Only the lines below from the one containing "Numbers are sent" to the one containing "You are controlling" should be repeated, both included and unchanged.

Source material ▸
......
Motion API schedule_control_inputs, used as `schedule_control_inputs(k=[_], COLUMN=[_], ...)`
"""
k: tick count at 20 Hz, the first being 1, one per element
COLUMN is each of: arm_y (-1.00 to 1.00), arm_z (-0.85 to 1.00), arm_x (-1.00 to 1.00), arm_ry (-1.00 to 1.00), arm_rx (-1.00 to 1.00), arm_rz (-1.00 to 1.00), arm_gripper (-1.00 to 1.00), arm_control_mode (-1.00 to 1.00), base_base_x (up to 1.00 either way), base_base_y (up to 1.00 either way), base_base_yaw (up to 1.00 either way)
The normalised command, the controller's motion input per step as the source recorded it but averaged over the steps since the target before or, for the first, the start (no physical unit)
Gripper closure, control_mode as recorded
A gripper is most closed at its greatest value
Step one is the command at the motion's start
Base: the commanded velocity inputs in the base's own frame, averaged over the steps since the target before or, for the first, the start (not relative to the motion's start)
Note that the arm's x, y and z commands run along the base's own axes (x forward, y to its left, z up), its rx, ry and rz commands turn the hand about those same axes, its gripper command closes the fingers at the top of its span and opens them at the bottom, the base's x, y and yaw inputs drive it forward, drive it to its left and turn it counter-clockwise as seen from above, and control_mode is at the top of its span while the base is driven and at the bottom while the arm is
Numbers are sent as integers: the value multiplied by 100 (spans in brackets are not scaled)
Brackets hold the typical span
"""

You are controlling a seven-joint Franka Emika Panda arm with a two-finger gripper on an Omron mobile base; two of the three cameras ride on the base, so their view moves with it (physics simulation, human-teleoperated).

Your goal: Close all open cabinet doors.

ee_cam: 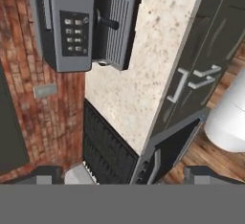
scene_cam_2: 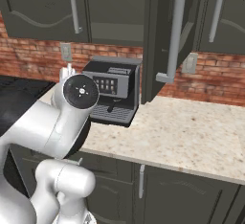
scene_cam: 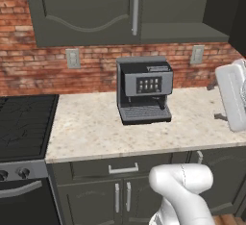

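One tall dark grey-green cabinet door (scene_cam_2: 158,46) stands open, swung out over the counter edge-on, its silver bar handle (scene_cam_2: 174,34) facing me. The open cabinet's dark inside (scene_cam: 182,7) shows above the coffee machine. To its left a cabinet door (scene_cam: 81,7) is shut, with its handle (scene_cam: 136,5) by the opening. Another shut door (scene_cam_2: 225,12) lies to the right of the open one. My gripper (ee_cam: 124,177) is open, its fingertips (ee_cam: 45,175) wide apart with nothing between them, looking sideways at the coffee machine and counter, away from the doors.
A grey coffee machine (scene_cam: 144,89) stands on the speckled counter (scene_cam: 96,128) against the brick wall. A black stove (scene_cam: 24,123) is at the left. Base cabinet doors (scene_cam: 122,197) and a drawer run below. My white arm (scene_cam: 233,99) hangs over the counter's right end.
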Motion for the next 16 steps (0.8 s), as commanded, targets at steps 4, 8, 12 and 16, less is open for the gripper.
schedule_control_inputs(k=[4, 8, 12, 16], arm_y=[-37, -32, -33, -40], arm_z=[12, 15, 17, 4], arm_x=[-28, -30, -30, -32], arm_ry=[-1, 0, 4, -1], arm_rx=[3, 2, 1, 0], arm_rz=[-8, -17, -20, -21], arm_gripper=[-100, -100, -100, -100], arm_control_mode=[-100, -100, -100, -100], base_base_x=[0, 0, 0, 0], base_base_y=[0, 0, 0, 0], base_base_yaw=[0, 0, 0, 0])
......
Output of the exercise ▸
Numbers are sent as integers: the value multiplied by 100 (spans in brackets are not scaled)
Brackets hold the typical span
"""

You are controlling a seven-joint Franka Emika Panda arm with a two-finger gripper on an Omron mobile base; two of the three cameras ride on the base, so their view moves with it (physics simulation, human-teleoperated).

That completes the answer.